Лариса бросила трубку.
Антонина допила чай. Он остыл, пока она разговаривала, но допила до конца — привычка, вбитая бухгалтерскими ревизиями: доделывай, дожимай, не оставляй на потом.
Вечером она достала блокнот из ящика стола — тот самый, в котором вела дачные расходы: семена, краска, ремонт крыши. Открыла на чистой странице. Написала: «Полтора миллиона. Кухня.» Подчеркнула. Ниже: «Семь яблонь. Веранда, где варила варенье. Медный таз, который не забрала.» Не подчеркнула — не нужно. Цифры не сходились.
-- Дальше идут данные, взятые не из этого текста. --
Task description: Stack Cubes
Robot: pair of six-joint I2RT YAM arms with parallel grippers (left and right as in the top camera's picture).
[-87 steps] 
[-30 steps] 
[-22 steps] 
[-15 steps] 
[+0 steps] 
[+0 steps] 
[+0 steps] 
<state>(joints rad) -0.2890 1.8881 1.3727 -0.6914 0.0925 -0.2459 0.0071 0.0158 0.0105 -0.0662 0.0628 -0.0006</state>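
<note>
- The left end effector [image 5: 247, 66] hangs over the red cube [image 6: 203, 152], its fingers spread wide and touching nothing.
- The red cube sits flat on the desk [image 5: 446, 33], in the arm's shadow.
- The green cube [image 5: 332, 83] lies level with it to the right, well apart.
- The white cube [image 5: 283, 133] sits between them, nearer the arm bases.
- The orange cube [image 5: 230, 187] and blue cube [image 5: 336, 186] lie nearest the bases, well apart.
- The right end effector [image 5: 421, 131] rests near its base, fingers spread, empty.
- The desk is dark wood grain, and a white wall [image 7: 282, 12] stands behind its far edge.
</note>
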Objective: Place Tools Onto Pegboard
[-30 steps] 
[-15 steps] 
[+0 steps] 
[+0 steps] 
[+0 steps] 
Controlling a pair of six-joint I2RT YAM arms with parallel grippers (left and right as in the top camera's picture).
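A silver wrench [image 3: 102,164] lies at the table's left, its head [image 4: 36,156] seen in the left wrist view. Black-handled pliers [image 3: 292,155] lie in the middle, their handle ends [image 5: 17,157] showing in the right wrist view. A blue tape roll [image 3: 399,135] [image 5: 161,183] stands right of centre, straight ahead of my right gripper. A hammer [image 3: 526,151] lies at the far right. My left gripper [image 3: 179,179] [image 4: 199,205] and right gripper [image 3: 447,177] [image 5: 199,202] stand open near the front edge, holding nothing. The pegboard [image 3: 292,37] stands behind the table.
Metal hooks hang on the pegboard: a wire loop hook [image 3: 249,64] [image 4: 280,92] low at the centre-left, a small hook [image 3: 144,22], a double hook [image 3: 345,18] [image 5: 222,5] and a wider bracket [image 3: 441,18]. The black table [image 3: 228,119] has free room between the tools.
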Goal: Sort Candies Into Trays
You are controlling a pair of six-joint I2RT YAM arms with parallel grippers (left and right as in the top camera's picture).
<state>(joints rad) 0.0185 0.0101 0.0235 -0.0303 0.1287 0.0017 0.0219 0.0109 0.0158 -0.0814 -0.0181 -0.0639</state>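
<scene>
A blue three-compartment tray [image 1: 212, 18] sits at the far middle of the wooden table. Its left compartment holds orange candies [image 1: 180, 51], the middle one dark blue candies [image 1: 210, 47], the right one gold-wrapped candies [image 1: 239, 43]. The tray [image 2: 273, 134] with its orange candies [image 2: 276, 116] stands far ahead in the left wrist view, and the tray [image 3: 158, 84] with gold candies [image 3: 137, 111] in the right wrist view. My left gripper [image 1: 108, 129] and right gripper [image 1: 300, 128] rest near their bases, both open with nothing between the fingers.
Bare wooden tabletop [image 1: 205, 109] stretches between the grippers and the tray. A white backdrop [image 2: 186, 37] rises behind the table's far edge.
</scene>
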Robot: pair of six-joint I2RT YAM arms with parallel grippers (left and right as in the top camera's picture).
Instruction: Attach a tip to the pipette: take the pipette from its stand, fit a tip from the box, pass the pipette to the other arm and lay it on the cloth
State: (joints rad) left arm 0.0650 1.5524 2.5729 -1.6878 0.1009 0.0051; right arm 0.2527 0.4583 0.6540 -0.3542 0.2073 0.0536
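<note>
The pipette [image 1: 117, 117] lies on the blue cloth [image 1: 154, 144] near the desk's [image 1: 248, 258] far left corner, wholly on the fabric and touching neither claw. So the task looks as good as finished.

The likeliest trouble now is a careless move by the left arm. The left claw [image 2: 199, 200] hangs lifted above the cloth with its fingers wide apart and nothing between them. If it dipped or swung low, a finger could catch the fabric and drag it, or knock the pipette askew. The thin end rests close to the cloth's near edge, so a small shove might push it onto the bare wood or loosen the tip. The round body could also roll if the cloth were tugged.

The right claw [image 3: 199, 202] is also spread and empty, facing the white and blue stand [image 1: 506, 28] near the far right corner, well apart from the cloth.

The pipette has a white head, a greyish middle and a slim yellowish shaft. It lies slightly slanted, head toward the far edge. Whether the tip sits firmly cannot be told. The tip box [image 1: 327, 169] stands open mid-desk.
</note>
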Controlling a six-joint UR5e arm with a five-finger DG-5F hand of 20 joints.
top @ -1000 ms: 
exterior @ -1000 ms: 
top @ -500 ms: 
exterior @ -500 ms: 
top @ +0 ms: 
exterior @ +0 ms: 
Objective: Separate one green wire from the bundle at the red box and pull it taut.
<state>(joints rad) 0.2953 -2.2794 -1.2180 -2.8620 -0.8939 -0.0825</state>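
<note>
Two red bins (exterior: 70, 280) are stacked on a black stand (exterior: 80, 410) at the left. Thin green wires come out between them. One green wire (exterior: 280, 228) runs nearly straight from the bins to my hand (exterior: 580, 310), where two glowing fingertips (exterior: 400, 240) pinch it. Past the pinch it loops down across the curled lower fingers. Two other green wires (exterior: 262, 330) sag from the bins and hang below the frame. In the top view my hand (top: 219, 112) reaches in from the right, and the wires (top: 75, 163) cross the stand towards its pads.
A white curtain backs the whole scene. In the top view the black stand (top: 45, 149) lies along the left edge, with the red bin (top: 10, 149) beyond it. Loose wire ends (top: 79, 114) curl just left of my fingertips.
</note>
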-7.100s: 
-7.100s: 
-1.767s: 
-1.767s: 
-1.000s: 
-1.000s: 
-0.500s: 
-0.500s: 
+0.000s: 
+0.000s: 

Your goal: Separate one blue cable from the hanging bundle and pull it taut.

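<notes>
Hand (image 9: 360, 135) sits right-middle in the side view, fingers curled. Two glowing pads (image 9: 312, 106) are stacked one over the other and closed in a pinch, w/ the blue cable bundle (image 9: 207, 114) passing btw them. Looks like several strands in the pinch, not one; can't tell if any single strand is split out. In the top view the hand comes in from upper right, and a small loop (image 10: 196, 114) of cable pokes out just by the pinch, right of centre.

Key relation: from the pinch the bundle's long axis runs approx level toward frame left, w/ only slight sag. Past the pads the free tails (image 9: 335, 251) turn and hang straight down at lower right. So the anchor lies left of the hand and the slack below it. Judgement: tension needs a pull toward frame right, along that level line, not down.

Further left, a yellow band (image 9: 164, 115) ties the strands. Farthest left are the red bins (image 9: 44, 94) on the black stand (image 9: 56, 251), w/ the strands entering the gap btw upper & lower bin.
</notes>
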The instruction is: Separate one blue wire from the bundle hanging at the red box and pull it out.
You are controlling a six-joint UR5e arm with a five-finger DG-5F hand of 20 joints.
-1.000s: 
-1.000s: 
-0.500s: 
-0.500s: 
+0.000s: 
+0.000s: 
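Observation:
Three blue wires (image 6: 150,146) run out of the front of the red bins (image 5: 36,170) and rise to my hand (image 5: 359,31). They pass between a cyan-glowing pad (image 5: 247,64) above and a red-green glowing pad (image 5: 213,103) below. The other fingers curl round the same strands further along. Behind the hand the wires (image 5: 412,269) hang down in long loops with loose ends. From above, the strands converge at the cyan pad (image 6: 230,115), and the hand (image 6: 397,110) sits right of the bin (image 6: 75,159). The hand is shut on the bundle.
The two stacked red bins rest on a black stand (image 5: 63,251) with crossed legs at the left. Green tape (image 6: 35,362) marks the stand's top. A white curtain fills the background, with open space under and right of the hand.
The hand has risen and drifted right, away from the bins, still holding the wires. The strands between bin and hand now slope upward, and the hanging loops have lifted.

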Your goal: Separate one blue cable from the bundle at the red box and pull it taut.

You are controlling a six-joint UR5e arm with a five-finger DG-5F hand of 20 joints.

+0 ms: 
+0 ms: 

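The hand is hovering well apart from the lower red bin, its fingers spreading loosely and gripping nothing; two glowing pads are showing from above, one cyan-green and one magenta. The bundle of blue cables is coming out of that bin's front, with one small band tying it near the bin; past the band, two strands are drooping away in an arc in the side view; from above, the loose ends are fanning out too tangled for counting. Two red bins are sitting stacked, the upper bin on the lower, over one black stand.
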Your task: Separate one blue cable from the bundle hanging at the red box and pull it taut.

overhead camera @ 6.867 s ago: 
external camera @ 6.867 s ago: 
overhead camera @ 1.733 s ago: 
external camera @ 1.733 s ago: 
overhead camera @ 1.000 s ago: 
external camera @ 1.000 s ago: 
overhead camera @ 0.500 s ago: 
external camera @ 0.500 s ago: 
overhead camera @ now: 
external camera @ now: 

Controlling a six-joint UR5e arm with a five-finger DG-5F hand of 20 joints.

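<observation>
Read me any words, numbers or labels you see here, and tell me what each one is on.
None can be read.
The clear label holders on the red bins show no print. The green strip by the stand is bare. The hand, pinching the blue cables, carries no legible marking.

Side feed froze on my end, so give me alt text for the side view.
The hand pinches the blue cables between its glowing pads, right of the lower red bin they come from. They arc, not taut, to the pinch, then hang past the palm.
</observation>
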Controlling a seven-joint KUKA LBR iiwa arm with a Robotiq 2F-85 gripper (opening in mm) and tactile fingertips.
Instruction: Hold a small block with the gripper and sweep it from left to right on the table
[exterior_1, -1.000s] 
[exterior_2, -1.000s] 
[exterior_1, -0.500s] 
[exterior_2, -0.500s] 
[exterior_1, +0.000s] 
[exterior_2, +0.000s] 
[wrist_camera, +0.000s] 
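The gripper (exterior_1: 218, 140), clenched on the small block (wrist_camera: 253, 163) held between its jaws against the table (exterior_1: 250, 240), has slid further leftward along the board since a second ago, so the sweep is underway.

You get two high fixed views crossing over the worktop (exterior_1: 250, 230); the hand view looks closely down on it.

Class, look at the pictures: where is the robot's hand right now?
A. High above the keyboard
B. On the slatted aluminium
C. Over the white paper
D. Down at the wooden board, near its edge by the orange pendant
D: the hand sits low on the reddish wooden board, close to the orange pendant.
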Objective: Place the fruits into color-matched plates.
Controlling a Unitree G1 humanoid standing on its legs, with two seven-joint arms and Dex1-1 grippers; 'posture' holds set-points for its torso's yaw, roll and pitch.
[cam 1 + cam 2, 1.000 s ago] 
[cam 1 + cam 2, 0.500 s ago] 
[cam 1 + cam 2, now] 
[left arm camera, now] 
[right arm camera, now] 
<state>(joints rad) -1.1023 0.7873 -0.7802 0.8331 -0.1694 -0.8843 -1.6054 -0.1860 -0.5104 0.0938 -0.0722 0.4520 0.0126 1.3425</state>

И никогда не сойдутся.
Закрыла блокнот.
***
Варенье стояло на столе уже десять дней. Антонина каждое утро садилась напротив, пила чай и смотрела на тёмное стекло, на крышку в белую точку. Последнее с той дачи, с той веранды, из того медного таза. Больше — неоткуда.
В понедельник Антонина достала варенье с полки и сняла крышку. Взяла ложку, зачерпнула — ягода, целая, крупная, тёмная от сиропа. Поднесла к губам.
Не смогла.
Ложка вернулась обратно. Антонина закрыла крышку — плотно, до щелчка. Убрала на полку, за сахарницу. Как стояло — так пусть стоит. Как последнее, что осталось.
Взяла телефон. Написала Ларисе одно сообщение: «Я расскажу маме.»
Ответ пришёл через четыре секунды: «Не смей.»
Антонина выключила телефон. Положила его на стол экраном вниз. Встала и вышла из кухни.
Матери она скажет. Не сейчас — завтра, во вторник, когда привезёт продукты. Сядет напротив, возьмёт за руку и скажет: Ларка продала дачу. В марте. За полтора миллиона. На кухню. Мать заплачет — или нет. Может, промолчит. Может, скажет: «Я знала». Может — ничего. Но будет знать.
Потому что молчать — значит быть заодно с Ларисой. А Антонина — не заодно. Не будет.
Лампочка в коридоре мигнула и погасла. Антонина не стала менять. Темнота — ничего. Привыкнет.